A wrongful death suit is heard in civil court, which is different than criminal court. No crime may have been committed, but someone was responsible for the death of a loved one. Civil and criminal cases are different and are tried in separate courts. Civil charges may be filed along with, or after, some criminal cases.
If you have lost a loved one and believe the death was caused by someone, visit the attorneys at Stephenson Rife to learn more about your legal rights. We offer a free consultation to help you decide whether to go forward with your case.
States have their own laws concerning wrongful death suits. Indiana has its own laws as well. Indiana defines wrongful death as a death caused by a wrongful act, or the lack of action that should have been taken. Medical malpractice is the third definition. Either someone did something to cause the death, or the death happened because of negligence.
Each state has its own rules about who may file a suit, and what happens with the settlement money. . Spouses, children, or their representatives are the only ones authorized to file a wrongful death suit in Indiana. Some states allow any adult to file a suit. Some states also allow a domestic partner to file a suit. Usually, an immediate family member is named the executor of the estate, and only that person may file a suit in Indiana.
If there is a will, the courts will usually follow the wishes expressed there, but if there is no will, the court will follow its state’s guidelines. Some states allow a distant relative to file a suit for wrongful death. All states allow immediate family members to file a suit. Being eligible to file a suit is important, but that does not mean you have won anything. You must meet the criteria of your state to start the suit, and then the trial or negotiations may proceed.
Damages are decided by a judge or jury. Judgments may include medical, hospital, and burial expenses, but are not limited to those items.
Lawyers representing you in a wrongful death case do not get paid unless they win. Normally, the settlement includes the payment the attorneys will get. When the suit is won, damages are given to the estate of the deceased. Even so, Indiana has laws about how the estates must distribute that money.
Medical bills, as well as any funeral expenses, are the first to be paid. Any money left over is to go to the spouse of the person who was killed. If there is no spouse, the money will go to the children, or to the next of kin. If there is a will, that can supersede the state on the distribution of funds after bills are paid.
If there are no immediate family members left, the state has a detailed list of rules that must be followed to distribute the money.
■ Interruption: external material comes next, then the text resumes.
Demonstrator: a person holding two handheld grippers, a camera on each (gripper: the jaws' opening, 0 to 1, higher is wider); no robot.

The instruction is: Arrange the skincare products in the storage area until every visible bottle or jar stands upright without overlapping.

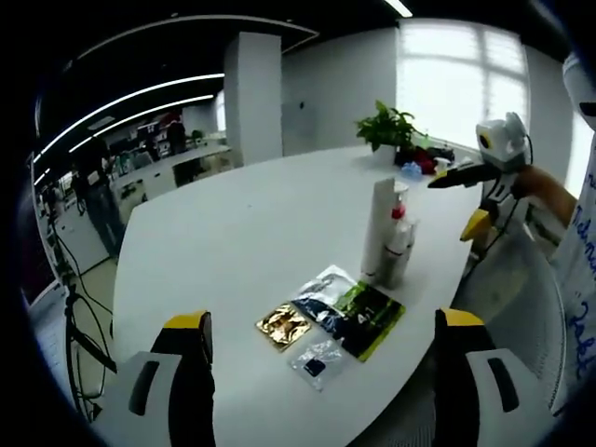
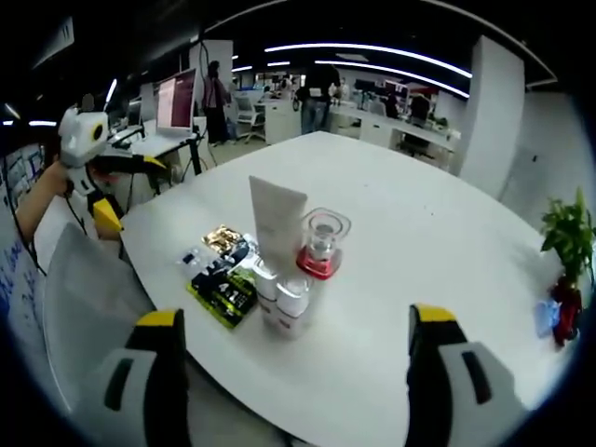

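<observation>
Near the table's point(image 1: 233, 242) edge closest to us we see the skincare cluster: a tall white tube point(image 2: 277, 222) upright on its cap, a clear bottle point(image 2: 321, 244) with a red base touching beside it, and a small white bottle point(image 2: 291, 303) in front. Flat sachets point(image 1: 331, 317) lie against the cluster along that edge, one gold point(image 1: 283, 326), one green-and-black point(image 2: 226, 293), one small and clear point(image 1: 317, 358); their print is too small for us to read. At the far corner stand a potted plant point(image 1: 389, 126) and some small red and blue items. Desks and people fill the office beyond.

Our left gripper point(image 1: 321, 345) hangs wide open and empty over the near edge, the sachets between its jaws and the bottles just beyond. Our right gripper point(image 2: 289, 340) is likewise spread wide, gripping nothing, the small white bottle just ahead between its jaws. Nothing stands between either gripper and the cluster.
</observation>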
Indiana caps settlements at $300,000 for people who do not have dependents such as a spouse or children.
There are several categories for wrongful death damages.
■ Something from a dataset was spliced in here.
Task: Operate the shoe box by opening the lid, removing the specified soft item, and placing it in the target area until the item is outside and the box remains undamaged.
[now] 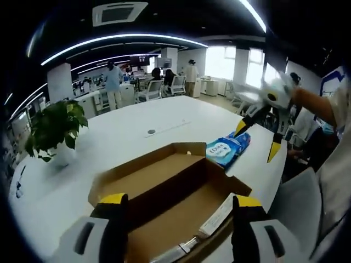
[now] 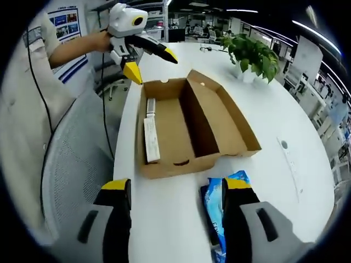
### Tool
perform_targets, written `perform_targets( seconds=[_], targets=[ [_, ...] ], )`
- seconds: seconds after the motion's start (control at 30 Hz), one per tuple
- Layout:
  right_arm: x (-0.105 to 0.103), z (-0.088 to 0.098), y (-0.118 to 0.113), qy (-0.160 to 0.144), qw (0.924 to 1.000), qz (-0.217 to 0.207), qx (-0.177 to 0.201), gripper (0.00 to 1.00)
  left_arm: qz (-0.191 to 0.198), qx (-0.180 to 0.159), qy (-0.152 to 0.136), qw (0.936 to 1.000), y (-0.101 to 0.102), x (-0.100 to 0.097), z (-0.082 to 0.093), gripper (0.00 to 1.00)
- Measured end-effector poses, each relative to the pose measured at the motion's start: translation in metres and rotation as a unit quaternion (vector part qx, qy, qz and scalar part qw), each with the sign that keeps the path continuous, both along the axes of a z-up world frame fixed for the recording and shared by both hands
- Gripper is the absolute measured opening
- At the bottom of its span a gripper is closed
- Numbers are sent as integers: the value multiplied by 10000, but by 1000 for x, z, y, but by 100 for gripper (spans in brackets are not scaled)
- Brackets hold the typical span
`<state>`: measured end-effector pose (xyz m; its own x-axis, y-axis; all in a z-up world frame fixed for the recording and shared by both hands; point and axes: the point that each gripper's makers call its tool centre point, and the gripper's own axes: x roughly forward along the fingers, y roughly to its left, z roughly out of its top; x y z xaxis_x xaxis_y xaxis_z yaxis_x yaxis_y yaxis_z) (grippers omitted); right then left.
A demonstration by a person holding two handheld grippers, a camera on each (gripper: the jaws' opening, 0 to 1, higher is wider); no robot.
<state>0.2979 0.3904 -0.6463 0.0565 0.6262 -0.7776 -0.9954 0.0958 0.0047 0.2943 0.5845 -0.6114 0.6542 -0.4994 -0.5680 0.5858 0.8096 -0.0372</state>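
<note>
The brown cardboard shoe box [image 1: 164,171] lies open on the white table [image 1: 126,137], its lid folded flat beside the base; a white paper strip [image 1: 217,215] rests inside. A blue soft packet [image 1: 229,148] lies on the table just past the box's far end. My left gripper [image 1: 180,201] hovers open over the near end of the box. My right gripper [image 1: 258,139] hangs open above the packet. In the right gripper view the box [image 2: 164,118] sits ahead, the packet [image 2: 215,211] lies beside my open right gripper [image 2: 175,186], and the left gripper [image 2: 151,63] is open over the box's far end.
A potted plant [image 1: 55,129] [image 2: 252,52] stands on the table beyond the box. A grey mesh chair [image 2: 71,164] is at the table edge, next to the person holding the grippers. A round cable port [image 2: 283,144] is set in the tabletop. People and desks fill the office behind.
</note>
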Motion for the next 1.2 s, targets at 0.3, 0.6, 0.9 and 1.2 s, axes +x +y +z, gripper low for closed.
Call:
perform_targets(
  seconds=[0.3,0.6,0.9,1.2],
  targets=[
    [2,-13,29,-52,9996,250,-95,62,368,88,13,9993,37,-15,-18,89],
    [2,-33,46,-63,9985,423,-327,59,702,110,128,9974,59,-25,-38,93],
    [-4,-50,59,58,9960,694,-557,58,1109,10,447,9928,75,-35,-61,87],
    [-8,-64,66,191,9926,901,-786,56,1893,-674,697,9771,93,-34,-67,58]
  ],
)
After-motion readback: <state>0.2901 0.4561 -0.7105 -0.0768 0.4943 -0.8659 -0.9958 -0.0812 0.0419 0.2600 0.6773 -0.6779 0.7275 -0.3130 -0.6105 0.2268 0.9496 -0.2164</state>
- Loss of financial support, which is any money the deceased would have made had they continued to live. This includes what they make as well as potential future income.
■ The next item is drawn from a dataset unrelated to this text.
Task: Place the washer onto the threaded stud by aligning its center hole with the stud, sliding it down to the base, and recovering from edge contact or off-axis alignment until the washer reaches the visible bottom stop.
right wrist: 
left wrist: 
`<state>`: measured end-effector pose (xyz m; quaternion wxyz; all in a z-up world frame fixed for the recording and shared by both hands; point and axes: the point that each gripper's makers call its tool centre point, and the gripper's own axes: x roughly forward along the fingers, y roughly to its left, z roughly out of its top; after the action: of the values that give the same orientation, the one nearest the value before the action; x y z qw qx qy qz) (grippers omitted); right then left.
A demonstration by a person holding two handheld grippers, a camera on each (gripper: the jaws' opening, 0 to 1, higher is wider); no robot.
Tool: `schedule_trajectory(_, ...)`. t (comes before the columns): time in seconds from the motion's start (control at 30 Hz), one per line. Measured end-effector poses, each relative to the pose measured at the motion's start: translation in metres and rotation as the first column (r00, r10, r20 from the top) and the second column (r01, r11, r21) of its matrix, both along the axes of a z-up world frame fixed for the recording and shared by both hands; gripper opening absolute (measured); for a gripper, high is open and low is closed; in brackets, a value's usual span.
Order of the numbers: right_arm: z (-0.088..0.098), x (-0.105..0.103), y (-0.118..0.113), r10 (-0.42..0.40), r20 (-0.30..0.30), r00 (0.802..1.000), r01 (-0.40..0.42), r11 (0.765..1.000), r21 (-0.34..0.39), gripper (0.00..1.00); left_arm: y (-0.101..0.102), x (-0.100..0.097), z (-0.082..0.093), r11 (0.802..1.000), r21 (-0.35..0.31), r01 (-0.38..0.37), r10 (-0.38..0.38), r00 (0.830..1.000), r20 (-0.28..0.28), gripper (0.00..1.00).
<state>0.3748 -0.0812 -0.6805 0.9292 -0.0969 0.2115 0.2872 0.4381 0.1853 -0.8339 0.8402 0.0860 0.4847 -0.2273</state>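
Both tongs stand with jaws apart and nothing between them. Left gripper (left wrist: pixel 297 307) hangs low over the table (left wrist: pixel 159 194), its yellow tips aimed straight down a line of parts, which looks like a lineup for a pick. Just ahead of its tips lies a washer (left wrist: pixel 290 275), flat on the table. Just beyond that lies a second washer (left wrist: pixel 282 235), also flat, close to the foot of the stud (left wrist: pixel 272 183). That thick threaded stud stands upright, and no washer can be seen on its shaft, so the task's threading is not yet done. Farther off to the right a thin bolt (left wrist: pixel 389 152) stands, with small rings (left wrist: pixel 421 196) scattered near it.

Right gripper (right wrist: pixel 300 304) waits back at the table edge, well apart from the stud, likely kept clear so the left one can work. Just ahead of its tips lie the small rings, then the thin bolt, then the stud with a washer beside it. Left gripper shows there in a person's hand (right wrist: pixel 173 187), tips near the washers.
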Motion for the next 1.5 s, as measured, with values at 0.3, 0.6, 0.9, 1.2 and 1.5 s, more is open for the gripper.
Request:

- Loss of services. This is the loss of the work the person would have done at the home, such as maintenance, caring for children, and other activities. This is to compensate for the expense you will now have on hiring those things to be done.
- Loss of parental guidance. For minors, the loss of a parent is traumatic, and one of the losses is that of guidance. It will affect the opportunities they have as well as important life choices.
- Loss of affection. This is compensation for the loss on a more personal level, the loss of the love and care that person gave you.
- Medical and burial costs. This would be reimbursement for medical bills, as well as funeral and burial costs.
- Lawyer fees. The attorneys only get paid if they win, and this can be covered as part of the settlement.
States have different rules as far is distribution goes. In California, family members may distribute the settlement. If that is not possible, the courts will make the decisions. In some states, anyone related is entitled to some of the settlements whether they took part in the suit or not. Some states specify a minimum for the surviving spouse. Many states follow the same procedure for the distribution of property or an estate. In some cases, the state may decide how the money is to be distributed.